■ WHAT YOU HAVE TO DO
Looking through the records that follow, determine how many lines contain "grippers" and reply with that number alone.

■ EXTRACTED ENTRIES
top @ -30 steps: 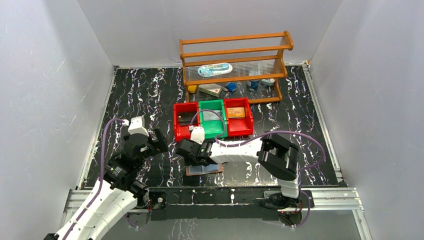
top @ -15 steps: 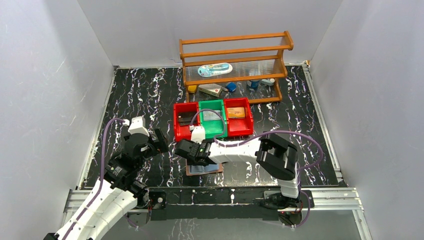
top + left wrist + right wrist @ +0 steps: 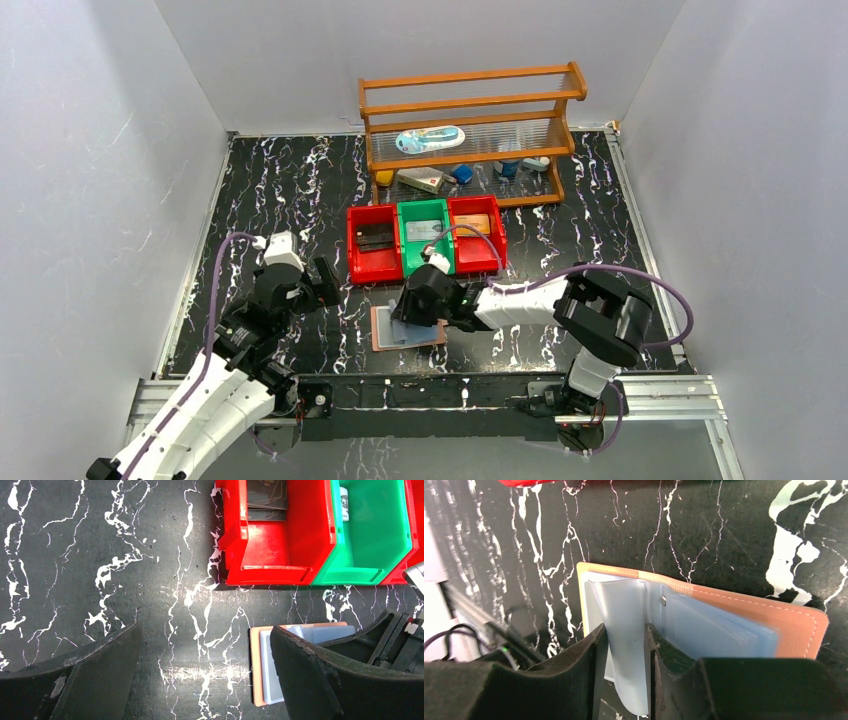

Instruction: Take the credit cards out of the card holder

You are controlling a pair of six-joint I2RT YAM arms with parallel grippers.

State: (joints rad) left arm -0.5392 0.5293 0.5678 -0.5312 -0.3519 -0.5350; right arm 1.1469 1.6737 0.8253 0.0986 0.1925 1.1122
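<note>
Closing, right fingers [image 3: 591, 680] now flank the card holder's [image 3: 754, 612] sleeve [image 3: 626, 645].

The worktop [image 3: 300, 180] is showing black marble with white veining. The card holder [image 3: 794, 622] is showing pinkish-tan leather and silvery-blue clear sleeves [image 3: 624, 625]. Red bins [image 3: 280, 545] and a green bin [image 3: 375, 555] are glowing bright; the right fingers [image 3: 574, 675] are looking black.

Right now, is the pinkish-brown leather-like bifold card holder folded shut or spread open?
Spread open: the card holder lies flat, its clear silvery-blue sleeves exposed, with one sleeve raised between the fingers of the right gripper.
</note>
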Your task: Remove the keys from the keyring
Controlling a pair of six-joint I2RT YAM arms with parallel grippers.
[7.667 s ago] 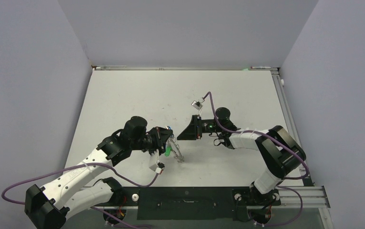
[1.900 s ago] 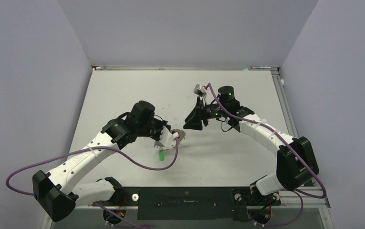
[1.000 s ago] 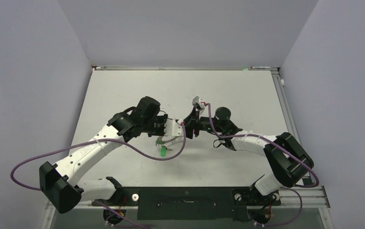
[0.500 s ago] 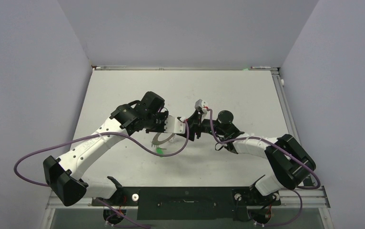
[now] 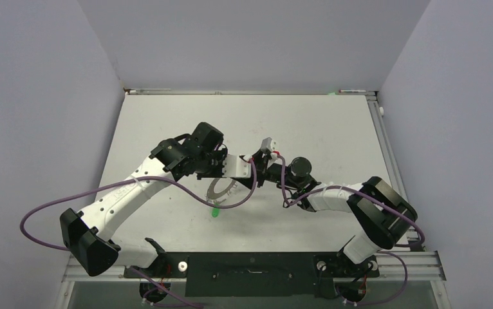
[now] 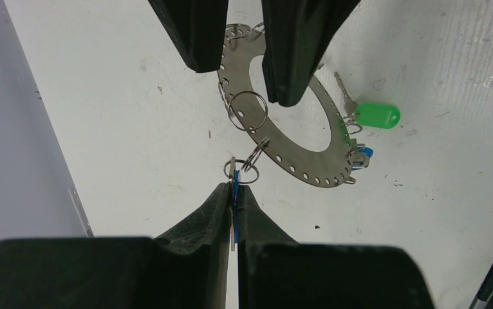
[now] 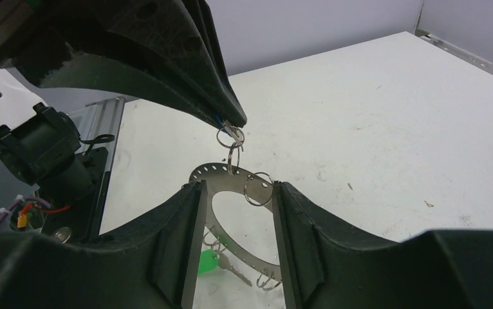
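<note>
- Left tool point(image 6: 234, 193): clenched. Its two black fingers point(image 6: 192, 257) meet on the thin edge of a blue key point(image 6: 235, 183). Only a sliver of blue shows between the tips.
- Wire loops point(image 6: 251, 158): two small linked loops join the gripped key to the rim of the keyring.
- Keyring point(image 6: 282, 153): a flat silver disc with a wide central hole and a row of small holes along its rim. It hangs tilted below the left tool, above the white table point(image 5: 167, 129), between the two tools. In the top view it lies near the table's middle, slightly toward the near edge.
- Larger loop point(image 6: 247, 111): hangs free from the rim, just beside the linked pair.
- Green key point(image 6: 377, 116): attached at the far side of the rim from the left tool, with a bare metal key just beside it. Whether it rests on the table cannot be told.
- Second blue key point(image 6: 362, 154): on the rim next to the green key, mostly hidden behind the disc.
- Right tool point(image 7: 236, 190): released. Its fingers point(image 7: 179, 244) stand apart with the upper arc of the disc between them. Contact with the disc cannot be confirmed.
</note>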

■ TASK ANSWER
2